Also, China is becoming increasingly influential in the international precious metals market. The number of Chinese refiners on the LBMA Good Delivery List, the register of approved gold producers, grew to 22, ranking just behind Japan with 23 refiners. The Shanghai Gold Exchange now boasts 33 financial members, and 3 million individual clients and more than 30 commercial banks are active in gold, offering both physical and paper gold.
U.S. Legislator Prefers to be Paid in Gold
A Republican state legislator in Montana is asking to be paid in gold and silver coins to guard against a collapse of the dollar. State Rep. Jerry O'Neil (R-Columbia Falls) wrote to the state's Office of Legislative Services on Friday making the request, noting that concerns about the national debt have prompted him to ask for payment in gold and silver coins "that are unadulterated with base metals." With a monthly salary of $1,800, that is roughly the value of one gold coin.
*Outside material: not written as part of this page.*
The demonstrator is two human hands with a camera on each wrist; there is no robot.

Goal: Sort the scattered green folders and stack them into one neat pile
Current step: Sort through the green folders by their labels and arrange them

Speaking of items made of gold, those of you contemplating your Christmas shopping should take into consideration that all items listed in "12 Days of Christmas" now top $107,300. We’re talking seven swans, six geese and five golden rings etc. If you get all 364 items repeated throughout "The Twelve Days of Christmas" carol, you'll pay 6.1 percent more this year, according to the so-called Christmas Price Index that PNC Wealth Management updates annually.
To see how much five golden rings will cost you by Christmas time, let's turn to week's technical part with the analysis of the Euro Index. We will start with the long-term chart (charts courtesy by http://stockcharts.com.)
Euro & USD Indices
We begin this week with a look at the long-term Euro Index chart. We do this because the overall situation in the currency markets is much clearer from this perspective. There is a flag pattern seen here following a sharp rally which is also a post-breakout consolidation.
As soon as the euro rallies a bit more, an even bigger rally will likely be seen. While a move to 131 would be significant, we would prefer to see the index surpass the 132 level (September high) before declaring that a significant additional rally is very likely. The flag pattern, a form of consolidation, implies that higher index values are more likely than not. Perhaps the index could rally to as high as 138 in the coming weeks.
Turning now to the USD Index charts, we first look at the long-term perspective. As expected, we see the opposite of the situation with the Euro Index. Lower values are a clear possibility here, and a recent attempt to move above the long-term rising resistance line failed. This was very much in line with our comments in the last Premium Update on November 16, 2012:
The trend will remain down even if the USD Index moves to the last Fibonacci retracement level (around 82). With a cyclical turning point fast approaching, the Index is more likely than not to move lower from here from a technical perspective.
Turning now to the medium-term USD Index chart, a consolidation has been ongoing for over a month, and the index now appears ready to move lower. The decline and consolidation here are a reflection of the upswing and consolidation seen recently in the Euro Index.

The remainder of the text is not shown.